This is done intentionally due to two main reasons:
- It makes it significantly easier to land the "reftable" backend as
tests behave the same. It would be tough to argue for each and every
single test that doesn't pass with the "reftable" backend.
- It ensures compatibility between repositories that use the "files"
backend and repositories that use the "reftable" backend. Like this,
hosters can migrate their repositories to use the "reftable" backend
without causing issues for clients that use the "files" backend in
their clones.
It is expected that these artificial limitations may eventually go away
in the long term.
Performance-wise things very much depend on the actual workload. The
following benchmarks compare the "files" and "reftable" backends in the
current version:
- Creating N refs in separate transactions shows that the "files"
backend is ~50% faster. This is not surprising given that creating a
ref only requires us to create a single loose ref. The "reftable"
backend will also perform auto compaction on updates. In real-world
workloads we would likely also want to perform pack loose refs,
which would likely change the picture.
Benchmark 1: update-ref: create refs sequentially (refformat = files, refcount = 1)
Time (mean ± σ): 2.1 ms ± 0.3 ms [User: 0.6 ms, System: 1.7 ms]
Range (min … max): 1.8 ms … 4.3 ms 133 runs
Benchmark 2: update-ref: create refs sequentially (refformat = reftable, refcount = 1)
Time (mean ± σ): 2.7 ms ± 0.1 ms [User: 0.6 ms, System: 2.2 ms]
Range (min … max): 2.4 ms … 2.9 ms 132 runs
Benchmark 3: update-ref: create refs sequentially (refformat = files, refcount = 1000)
Time (mean ± σ): 1.975 s ± 0.006 s [User: 0.437 s, System: 1.535 s]

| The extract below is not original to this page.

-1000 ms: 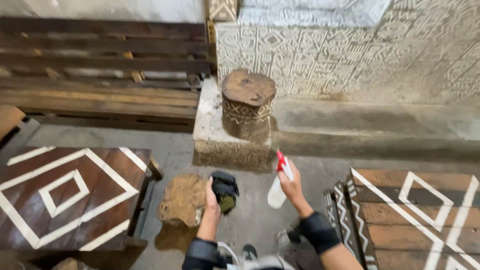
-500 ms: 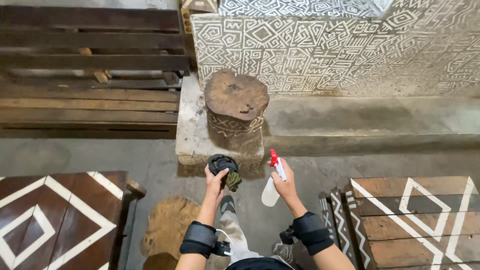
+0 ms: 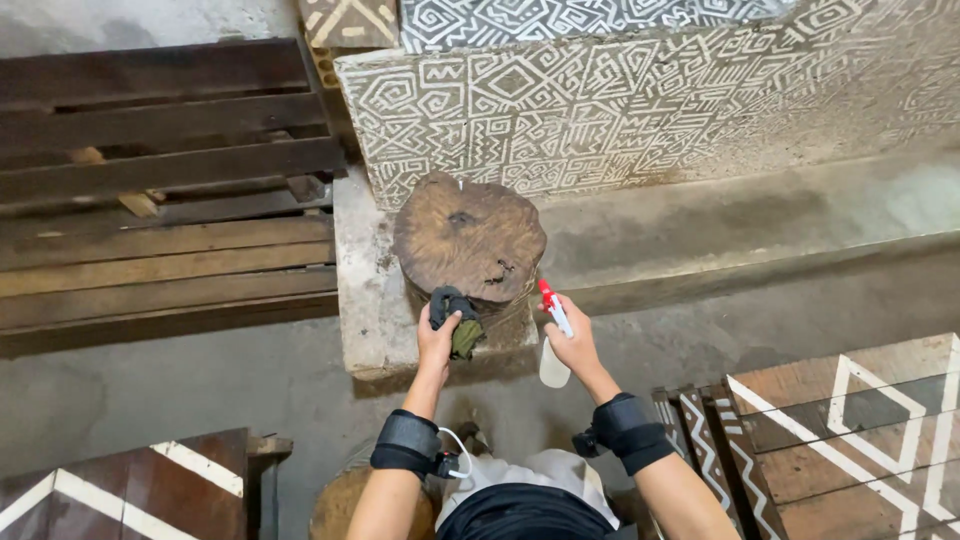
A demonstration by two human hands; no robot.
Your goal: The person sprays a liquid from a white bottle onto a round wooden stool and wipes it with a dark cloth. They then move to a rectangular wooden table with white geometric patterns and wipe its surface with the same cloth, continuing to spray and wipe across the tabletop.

Range (min … max): 1.969 s … 1.980 s 3 runs
Benchmark 4: update-ref: create refs sequentially (refformat = reftable, refcount = 1000)
Time (mean ± σ): 2.611 s ± 0.013 s [User: 0.782 s, System: 1.825 s]
Range (min … max): 2.597 s … 2.622 s 3 runs
Benchmark 5: update-ref: create refs sequentially (refformat = files, refcount = 100000)
Time (mean ± σ): 198.442 s ± 0.241 s [User: 43.051 s, System: 155.250 s]
Range (min … max): 198.189 s … 198.670 s 3 runs
Benchmark 6: update-ref: create refs sequentially (refformat = reftable, refcount = 100000)
Time (mean ± σ): 294.509 s ± 4.269 s [User: 104.046 s, System: 190.326 s]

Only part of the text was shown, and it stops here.